Two justifiable questions
A professional data virtualisation platform forms the foundation for a logical data warehouse. Software products like Denodo Platform offer the possibility to integrate data sources into one uniform information model without having to duplicate data, independent of the location or format. The possibilities that a platform like this offers in terms of connectivity, authorisation and performance optimisation enables companies to migrate to a logical data warehouse architecture with exceptional speed. In actual practice, I see that data virtualisation often exceeds the expectations, but that many organisations struggle with the investments in new software for data integration. In fact, they usually ask me the same two questions:
- Which alternatives can I choose between and what are the differences?
- How can I justify the investments to my organisation?
These two questions are justifiable and relevant. So essential, in fact, that they must be answered at the earliest stage possible.

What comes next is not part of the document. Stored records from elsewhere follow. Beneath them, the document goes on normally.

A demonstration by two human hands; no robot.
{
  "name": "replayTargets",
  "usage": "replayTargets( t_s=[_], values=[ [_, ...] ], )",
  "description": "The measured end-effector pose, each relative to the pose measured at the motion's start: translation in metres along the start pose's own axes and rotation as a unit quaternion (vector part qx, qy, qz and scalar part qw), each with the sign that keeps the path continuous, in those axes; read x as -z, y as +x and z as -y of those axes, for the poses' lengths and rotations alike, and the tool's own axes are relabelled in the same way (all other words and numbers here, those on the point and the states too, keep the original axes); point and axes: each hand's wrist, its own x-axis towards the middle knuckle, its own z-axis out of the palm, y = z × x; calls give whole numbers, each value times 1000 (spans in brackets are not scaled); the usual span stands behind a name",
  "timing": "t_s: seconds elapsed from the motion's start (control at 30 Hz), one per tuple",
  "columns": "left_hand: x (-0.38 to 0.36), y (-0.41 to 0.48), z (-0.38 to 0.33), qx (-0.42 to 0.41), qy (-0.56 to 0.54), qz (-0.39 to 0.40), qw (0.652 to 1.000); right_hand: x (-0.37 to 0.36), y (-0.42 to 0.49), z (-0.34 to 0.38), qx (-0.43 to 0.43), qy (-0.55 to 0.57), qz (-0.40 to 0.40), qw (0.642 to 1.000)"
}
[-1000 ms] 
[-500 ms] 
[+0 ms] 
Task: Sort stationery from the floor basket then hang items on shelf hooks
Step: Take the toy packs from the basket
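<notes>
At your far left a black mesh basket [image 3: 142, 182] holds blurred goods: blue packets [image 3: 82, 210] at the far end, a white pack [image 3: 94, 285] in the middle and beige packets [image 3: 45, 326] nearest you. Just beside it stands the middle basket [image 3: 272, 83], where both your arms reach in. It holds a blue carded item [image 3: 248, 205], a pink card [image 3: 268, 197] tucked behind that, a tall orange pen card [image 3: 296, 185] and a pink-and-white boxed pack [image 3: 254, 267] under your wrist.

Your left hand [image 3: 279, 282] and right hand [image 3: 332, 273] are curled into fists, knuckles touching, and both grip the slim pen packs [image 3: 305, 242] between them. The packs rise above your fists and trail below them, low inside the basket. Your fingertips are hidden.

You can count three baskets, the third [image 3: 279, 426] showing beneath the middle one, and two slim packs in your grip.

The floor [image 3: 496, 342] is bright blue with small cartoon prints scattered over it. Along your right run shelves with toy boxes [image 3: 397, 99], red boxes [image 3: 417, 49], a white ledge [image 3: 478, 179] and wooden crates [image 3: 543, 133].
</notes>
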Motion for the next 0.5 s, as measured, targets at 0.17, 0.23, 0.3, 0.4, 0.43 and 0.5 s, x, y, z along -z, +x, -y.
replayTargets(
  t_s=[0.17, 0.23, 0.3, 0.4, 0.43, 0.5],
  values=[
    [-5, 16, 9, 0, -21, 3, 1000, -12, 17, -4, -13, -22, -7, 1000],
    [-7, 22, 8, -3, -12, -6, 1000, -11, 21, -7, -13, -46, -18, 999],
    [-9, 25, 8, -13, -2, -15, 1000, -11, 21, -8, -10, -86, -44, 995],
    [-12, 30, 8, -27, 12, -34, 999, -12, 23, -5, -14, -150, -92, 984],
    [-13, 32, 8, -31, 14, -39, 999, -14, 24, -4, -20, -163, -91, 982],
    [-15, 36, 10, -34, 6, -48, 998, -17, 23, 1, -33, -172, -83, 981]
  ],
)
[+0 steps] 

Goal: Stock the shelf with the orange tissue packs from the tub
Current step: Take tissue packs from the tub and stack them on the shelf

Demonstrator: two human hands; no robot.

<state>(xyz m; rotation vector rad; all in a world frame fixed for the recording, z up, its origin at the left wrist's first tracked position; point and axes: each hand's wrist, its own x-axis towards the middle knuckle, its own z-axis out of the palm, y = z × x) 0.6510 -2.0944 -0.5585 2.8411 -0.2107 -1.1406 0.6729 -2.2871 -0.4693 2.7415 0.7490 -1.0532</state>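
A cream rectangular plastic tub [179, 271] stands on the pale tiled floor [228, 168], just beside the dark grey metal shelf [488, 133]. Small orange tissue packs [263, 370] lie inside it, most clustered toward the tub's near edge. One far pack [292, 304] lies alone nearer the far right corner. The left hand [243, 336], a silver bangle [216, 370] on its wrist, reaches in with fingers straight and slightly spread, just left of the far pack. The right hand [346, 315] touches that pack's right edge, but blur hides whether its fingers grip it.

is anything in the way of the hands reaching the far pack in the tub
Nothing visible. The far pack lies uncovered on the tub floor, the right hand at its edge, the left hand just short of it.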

With respect to the alternatives: of course, there are alternatives. The purchase costs also differ significantly. However, the golden rule of ‘you get what you pay for’ also applies here! The available data virtualisation solutions differ a great deal in functionality. At first glance, they do more or less the same thing (virtualise data streams), but the devil is in the detail. The benefits that you reap from a data virtualisation platform depends strongly on the (standard) functionality offered by the software. Therefore, certainly consider alternatives, but properly investigate the costs and savings associated with each alternative, in advance. Only then will you be able to make a well-considered decision based on a realistic business case.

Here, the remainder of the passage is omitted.